C’est à ce moment très précis que James a compris que Sarah avait été sa prison, que si elle n’était pas partie, il serait parti lui avec Holly. Le souvenir du voyage dans le train lui revint, les mots de la passagère aussi : « Le jour où vous reverrez votre mère, elle ne sera plus là. »


L’écran s’est allumé, sa mère est là, devant lui, les yeux remplis de larmes, une main sur les lèvres pour étouffer ses sanglots. James s’est mis à parler, à raconter. Jusqu’au petit matin pour lui, sa mère l’a écouté, ne parlant que pour le rassurer.


Aujourd’hui, elle est là près de lui. Il la regarde. Elle rit, babille avec Holly. Il avait oublié qu’elle savait parler aux tout-petits. Cela l’avait toujours fasciné de voir avec quelle aisance elle les comprenait. Elle établissait une espèce de contact télépathique avec eux.

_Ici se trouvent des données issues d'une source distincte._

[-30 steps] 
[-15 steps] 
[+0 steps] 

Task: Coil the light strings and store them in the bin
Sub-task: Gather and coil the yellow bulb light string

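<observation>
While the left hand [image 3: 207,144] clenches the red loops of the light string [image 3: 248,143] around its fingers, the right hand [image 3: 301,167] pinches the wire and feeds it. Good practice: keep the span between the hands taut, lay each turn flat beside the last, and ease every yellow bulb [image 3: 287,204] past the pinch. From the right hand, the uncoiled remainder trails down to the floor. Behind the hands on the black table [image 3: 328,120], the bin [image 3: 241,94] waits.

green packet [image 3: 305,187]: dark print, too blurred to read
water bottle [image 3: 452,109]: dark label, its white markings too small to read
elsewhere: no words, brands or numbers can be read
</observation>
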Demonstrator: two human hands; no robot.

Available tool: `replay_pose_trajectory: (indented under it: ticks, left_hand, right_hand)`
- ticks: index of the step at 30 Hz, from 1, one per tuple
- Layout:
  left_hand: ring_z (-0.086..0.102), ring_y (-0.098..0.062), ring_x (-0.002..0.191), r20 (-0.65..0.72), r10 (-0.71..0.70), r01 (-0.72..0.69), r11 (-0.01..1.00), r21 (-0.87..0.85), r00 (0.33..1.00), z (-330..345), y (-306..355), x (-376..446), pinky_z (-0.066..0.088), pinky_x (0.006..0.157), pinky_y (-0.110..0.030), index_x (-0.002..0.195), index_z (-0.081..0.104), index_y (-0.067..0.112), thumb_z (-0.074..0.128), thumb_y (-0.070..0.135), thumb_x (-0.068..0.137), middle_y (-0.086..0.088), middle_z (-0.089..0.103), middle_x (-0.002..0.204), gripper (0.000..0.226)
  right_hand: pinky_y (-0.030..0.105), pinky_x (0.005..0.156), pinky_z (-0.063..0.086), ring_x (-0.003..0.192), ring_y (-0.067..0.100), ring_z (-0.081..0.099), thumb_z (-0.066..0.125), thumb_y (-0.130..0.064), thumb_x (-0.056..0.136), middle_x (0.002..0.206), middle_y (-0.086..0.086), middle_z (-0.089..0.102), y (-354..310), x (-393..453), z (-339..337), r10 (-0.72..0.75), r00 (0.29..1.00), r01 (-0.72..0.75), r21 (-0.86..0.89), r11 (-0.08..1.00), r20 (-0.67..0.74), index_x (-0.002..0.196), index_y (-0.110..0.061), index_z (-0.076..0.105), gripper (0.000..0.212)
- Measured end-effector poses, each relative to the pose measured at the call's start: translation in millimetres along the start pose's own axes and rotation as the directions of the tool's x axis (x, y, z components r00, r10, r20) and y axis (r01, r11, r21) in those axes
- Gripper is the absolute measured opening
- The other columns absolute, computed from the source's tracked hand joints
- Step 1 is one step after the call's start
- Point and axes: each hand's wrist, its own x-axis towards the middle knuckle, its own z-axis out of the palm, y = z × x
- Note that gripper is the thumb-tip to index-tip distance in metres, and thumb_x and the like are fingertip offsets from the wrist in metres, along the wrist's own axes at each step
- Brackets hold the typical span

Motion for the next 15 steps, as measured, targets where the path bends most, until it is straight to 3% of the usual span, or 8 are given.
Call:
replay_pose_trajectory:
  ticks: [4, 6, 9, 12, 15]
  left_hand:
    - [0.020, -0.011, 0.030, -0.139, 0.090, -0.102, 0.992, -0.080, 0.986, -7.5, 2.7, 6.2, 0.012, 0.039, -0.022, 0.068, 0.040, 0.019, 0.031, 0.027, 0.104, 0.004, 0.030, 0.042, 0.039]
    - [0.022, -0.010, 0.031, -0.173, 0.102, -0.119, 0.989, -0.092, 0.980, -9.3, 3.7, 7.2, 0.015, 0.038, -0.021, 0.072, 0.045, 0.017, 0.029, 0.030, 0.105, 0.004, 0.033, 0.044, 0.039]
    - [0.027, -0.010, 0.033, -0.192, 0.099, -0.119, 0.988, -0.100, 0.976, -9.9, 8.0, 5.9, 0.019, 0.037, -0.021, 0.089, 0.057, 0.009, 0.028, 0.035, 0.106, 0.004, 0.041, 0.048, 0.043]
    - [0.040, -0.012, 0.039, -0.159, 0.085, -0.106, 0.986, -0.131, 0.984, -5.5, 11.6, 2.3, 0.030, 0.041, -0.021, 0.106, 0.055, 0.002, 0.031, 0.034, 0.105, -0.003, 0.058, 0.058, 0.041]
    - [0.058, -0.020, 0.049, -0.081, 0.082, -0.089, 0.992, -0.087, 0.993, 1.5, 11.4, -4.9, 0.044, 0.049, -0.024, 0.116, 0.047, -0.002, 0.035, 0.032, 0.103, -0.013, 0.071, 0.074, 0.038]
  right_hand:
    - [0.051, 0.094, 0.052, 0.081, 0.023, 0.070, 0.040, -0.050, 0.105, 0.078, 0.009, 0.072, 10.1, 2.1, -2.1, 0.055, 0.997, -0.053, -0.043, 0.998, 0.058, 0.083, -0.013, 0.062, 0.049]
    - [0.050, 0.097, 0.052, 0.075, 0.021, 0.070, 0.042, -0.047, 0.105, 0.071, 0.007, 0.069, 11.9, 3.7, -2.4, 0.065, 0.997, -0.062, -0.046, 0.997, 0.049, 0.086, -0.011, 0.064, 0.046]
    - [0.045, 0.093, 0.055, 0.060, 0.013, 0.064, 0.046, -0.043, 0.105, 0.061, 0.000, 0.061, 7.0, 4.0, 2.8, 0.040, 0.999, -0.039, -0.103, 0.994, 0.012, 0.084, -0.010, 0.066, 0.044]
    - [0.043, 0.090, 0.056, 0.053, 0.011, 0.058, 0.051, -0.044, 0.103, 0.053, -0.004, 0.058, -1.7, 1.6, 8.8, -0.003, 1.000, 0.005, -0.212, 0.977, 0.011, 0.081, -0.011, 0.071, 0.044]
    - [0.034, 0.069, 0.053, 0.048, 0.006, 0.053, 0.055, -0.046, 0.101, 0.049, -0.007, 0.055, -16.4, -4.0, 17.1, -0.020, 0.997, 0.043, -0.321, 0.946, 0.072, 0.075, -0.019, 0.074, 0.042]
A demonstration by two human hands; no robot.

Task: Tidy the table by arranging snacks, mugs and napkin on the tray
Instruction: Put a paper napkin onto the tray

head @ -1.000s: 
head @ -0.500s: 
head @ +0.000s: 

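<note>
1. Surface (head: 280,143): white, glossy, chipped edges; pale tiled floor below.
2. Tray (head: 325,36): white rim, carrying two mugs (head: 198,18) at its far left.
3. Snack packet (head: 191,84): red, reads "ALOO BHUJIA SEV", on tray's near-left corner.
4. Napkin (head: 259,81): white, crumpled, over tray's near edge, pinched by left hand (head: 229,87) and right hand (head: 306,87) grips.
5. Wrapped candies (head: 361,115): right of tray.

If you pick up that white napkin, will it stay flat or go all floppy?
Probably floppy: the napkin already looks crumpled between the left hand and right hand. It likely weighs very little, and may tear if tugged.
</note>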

Il sait tout ce qu’elle a traversé au cours de ses 7 années : le cancer, l’accompagnement de ce petit frère si calme. C’est lui, son frère, qui lui a raconté.


Il n’a plus mal au ventre, ni le souffle court. Il est bien, calme. Il a repris l’écriture, la musique, le chant. Il se prend à rêver à devenir le nouveau Jacques Salomé.


Le feu crépite, Concerto pour une voix de Saint Preux envahit la maison, Holly se blottit sur ses genoux. Sa mère discute, rit avec son mari. Son frère Jo, un casque sur les oreilles, joue à ses jeux vidéo. Il neige dehors. Tout est si beau, si calme, harmonieux.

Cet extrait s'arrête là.